Friday, October 26, 2007

Growth hurts

For most of my life, I have avoided confrontation. Rather than confront burglars in the house, isn't it better to lock the door? Of course, not all confrontations are quite so clear-cut. The burglar knows he's doing something wrong, or if he doesn't, he at least knows he could be caught by the police or by an unexpected homeowner.

I don't like telling people they're doing something wrong; I'd rather they pay attention and not mess things up in the first place. On the other hand, when I mess things up, and if I'm liable to keep doing so, I want my friends and family to tell me.

So why am I afraid to tell people stuff -- the kind of stuff I wish they'd tell me when I need it? Probably it's for the same reason people are afraid to tell me; they're afraid I won't take it well, that I'll give them a bunch of guff. And of course sometimes they're right, although I hope I do that less often, now that I'm less young and less foolish than I used to be.

I have two things to think about now:
  1. I need to
    • be willing to accept corrective feedback, and
    • invite people to give me that corrective feedback
  2. I need to offer such feedback appropriately

Which reminds me of Ezra 7:10, which says:
For Ezra had devoted himself to the study and observance of the Law of the Lord, and to teaching its decrees and laws in Israel.
My tendency has been to do a little of the first, and less of the second.

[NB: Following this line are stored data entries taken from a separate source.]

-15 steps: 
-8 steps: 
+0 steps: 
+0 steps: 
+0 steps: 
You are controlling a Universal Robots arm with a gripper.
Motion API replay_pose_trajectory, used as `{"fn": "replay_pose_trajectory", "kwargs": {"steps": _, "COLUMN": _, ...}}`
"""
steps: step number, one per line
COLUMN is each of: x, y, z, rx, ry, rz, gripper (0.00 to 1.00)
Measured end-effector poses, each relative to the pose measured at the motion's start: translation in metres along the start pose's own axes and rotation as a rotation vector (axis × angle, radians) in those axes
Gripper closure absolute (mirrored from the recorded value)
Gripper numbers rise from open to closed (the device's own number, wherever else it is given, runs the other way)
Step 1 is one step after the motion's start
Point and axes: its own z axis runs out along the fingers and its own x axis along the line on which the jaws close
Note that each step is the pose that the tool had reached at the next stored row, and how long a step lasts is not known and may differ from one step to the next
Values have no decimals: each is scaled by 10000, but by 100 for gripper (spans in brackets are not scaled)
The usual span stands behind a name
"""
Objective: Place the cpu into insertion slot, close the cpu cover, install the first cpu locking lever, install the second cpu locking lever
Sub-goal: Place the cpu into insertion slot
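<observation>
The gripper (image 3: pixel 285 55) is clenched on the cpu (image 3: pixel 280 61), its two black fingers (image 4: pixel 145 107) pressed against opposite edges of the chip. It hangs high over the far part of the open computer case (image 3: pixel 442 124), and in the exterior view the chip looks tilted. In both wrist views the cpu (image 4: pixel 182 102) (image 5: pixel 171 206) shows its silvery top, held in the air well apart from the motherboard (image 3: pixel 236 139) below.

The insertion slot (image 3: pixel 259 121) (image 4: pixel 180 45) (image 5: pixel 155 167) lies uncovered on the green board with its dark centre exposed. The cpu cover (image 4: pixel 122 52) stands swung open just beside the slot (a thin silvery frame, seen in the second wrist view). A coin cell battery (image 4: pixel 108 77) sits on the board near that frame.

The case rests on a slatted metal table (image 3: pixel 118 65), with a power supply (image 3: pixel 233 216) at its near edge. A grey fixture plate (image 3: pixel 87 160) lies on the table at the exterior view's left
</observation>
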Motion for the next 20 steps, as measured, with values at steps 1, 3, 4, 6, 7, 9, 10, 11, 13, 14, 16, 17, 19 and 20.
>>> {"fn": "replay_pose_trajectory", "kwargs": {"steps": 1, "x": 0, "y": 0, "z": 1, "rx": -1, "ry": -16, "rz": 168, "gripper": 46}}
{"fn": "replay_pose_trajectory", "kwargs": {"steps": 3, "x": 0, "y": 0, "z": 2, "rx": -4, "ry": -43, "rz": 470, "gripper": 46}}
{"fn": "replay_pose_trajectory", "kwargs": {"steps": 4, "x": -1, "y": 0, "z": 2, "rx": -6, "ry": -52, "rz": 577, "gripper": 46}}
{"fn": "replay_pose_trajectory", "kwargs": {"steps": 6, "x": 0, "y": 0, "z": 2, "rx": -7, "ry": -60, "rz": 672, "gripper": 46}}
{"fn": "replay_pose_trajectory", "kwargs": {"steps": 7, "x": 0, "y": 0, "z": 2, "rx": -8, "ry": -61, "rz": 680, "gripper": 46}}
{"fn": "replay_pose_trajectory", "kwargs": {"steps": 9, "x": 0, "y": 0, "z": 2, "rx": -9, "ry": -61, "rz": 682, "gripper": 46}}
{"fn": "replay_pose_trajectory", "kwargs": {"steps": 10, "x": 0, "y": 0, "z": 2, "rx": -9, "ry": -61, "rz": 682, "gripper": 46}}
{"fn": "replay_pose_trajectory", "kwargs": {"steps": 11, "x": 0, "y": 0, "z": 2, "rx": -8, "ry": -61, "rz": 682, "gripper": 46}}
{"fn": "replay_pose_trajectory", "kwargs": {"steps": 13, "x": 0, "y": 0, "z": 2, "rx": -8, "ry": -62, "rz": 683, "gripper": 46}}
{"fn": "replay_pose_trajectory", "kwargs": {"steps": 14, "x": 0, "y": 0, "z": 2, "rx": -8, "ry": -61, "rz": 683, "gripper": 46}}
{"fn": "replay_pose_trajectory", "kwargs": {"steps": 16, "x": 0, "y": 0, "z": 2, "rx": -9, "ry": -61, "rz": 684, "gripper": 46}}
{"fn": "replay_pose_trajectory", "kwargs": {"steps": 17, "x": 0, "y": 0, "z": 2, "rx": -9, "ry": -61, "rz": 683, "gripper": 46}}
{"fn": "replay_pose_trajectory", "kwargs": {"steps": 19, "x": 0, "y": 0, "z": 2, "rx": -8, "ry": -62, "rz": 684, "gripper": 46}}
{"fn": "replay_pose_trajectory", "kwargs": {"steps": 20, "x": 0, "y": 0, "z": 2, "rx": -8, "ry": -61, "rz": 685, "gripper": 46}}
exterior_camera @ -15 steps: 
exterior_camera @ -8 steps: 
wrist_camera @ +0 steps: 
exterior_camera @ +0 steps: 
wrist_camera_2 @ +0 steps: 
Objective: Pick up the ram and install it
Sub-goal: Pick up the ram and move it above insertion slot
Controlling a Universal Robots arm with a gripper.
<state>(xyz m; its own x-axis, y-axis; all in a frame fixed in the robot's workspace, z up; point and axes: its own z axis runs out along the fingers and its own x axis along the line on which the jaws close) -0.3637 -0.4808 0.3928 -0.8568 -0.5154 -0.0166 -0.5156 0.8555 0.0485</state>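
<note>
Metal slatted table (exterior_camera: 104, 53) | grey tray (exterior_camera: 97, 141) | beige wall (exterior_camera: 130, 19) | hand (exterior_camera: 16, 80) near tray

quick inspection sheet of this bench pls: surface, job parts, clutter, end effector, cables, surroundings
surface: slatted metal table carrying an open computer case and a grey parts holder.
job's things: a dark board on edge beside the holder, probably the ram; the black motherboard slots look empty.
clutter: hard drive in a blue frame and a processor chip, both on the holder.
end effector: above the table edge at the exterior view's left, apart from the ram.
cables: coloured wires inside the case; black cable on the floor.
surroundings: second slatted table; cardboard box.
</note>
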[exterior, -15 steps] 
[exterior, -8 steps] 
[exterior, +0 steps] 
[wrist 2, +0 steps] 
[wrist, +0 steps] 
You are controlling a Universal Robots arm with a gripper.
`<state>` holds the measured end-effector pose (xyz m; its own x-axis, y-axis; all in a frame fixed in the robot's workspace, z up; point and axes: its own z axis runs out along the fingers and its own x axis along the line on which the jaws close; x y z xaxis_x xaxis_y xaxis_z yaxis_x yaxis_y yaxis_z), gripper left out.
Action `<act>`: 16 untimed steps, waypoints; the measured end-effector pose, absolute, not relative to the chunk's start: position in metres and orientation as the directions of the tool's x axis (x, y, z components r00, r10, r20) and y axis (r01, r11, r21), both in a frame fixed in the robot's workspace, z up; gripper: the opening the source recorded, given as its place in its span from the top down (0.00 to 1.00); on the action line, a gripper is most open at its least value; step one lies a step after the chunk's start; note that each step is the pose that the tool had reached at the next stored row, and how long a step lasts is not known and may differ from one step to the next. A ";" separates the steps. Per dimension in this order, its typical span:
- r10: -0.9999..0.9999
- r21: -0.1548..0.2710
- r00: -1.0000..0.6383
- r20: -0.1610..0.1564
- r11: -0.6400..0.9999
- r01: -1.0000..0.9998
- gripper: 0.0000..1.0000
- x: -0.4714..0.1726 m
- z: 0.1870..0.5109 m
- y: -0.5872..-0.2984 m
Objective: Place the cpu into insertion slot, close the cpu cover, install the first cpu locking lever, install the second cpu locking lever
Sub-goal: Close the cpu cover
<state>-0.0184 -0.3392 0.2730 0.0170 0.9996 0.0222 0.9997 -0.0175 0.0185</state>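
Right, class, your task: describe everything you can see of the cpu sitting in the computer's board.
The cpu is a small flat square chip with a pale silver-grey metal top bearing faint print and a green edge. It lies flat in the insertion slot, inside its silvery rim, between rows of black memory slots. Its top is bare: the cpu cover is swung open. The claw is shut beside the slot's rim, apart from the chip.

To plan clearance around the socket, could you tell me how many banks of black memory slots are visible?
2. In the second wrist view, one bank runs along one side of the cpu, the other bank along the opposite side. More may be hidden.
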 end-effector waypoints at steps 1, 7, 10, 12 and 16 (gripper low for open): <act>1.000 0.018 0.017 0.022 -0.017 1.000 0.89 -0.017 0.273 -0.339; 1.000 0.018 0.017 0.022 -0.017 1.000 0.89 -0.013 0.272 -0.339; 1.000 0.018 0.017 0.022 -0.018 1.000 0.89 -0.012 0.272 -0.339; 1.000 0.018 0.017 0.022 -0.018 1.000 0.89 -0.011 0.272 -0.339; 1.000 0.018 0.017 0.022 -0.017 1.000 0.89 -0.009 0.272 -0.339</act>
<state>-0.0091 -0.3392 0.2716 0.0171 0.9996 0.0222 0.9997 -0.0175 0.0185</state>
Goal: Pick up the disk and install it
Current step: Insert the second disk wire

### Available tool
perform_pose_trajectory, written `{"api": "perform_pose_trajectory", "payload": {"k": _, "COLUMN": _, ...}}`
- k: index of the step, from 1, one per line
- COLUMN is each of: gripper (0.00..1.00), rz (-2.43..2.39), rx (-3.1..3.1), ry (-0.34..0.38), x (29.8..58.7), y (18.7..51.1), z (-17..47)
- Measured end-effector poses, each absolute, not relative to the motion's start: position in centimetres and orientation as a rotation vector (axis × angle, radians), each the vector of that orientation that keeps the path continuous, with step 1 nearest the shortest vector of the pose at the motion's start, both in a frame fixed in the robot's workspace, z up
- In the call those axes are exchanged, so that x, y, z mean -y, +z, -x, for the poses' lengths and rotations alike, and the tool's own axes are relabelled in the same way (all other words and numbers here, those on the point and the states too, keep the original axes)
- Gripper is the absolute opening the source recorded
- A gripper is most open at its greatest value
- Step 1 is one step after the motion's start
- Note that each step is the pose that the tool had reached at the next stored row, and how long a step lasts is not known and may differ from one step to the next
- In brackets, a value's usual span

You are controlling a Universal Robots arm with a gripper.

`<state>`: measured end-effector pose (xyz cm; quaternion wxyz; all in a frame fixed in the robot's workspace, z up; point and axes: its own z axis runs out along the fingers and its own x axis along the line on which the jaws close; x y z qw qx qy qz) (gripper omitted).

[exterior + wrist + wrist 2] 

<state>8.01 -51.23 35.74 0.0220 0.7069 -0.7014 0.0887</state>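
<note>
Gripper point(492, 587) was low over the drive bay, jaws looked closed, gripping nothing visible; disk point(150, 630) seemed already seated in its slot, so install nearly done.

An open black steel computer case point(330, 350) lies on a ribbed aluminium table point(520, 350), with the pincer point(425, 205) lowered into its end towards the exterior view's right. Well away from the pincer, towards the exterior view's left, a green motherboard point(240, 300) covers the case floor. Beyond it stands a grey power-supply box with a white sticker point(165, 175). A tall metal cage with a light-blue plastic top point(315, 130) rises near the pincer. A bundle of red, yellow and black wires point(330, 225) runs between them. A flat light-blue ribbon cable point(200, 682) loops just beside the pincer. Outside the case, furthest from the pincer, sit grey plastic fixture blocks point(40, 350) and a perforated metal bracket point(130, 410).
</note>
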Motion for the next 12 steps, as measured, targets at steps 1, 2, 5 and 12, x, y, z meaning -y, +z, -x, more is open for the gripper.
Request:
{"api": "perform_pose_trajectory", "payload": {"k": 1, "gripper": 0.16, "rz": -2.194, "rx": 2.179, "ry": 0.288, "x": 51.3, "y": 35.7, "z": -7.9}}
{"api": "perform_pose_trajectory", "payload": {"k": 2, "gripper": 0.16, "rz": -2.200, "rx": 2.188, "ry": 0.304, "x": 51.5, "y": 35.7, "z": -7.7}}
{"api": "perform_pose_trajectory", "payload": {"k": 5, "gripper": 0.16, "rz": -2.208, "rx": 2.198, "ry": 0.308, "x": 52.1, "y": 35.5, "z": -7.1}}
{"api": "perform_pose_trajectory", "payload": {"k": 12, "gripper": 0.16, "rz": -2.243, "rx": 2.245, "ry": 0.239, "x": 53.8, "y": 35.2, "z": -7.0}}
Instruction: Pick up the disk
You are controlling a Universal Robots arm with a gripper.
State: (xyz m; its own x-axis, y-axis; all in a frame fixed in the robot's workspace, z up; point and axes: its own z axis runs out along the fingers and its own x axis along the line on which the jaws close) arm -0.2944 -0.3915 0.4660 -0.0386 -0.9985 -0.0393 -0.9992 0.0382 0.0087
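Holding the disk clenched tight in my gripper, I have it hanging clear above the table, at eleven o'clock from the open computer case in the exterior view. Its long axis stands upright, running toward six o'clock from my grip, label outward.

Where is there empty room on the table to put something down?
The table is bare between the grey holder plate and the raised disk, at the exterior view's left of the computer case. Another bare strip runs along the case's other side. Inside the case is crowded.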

Well, what's the problem with that, anyway? It's not that I won't get to heaven; rather, it's that I won't grow as much as I can and should. Will it hurt? Golly, it hurts my stomach already just thinking about a conversation I have to have soon.

I'll let you know how it goes.

Monday, October 15, 2007

What does the gospel promise?

We had dinner last night with some friends, including a couple who don't share our faith. At one point, I mentioned something I read in Yancey's Reaching for the Invisible God: the good news that I'm already forgiven and that I will one day be made perfect.

This caught the ear of the non-Christian husband, who asked me to explain about being made perfect, and for a brief second I wished I'd been reviewing my Scriptures more frequently. I came up immediately with Philippians 1:6, the one about how the one who began working in "you" (which I take to include me) will complete it. As I was talking, verses from Romans 8 came to mind -- those ones that talk about how those he foreknew he predestined to be conformed to the image of his son, i.e., predestined to become like Jesus (how's that for good news?) and how God will use everything to accomplish that goal. I explained about how I want to be a better person, kinder, more patient, courageous, tolerant, gentle, etc., and how there is this huge gap, but God has promised....

The Christian husband reinforced this, mentioning that whatever God starts, he's obviously going to complete (an intuitively appealing concept), and pretty soon offered to lend a copy of Wright's Simply Christian... which was accepted.

I was recounting this to the younger teen, and I remembered a passage from 1 Thessalonians 5 -- may your whole spirit, soul and body be kept blameless at the coming of the Lord Jesus; he who calls you is faithful and he will do it. Yes!

Oddly enough, contrary to what I sometimes hear about, there is no guarantee that God will give us tons of money, a big house, or a fancy car. But all that stuff, versus becoming the kind of person that God wants me to be? No contest!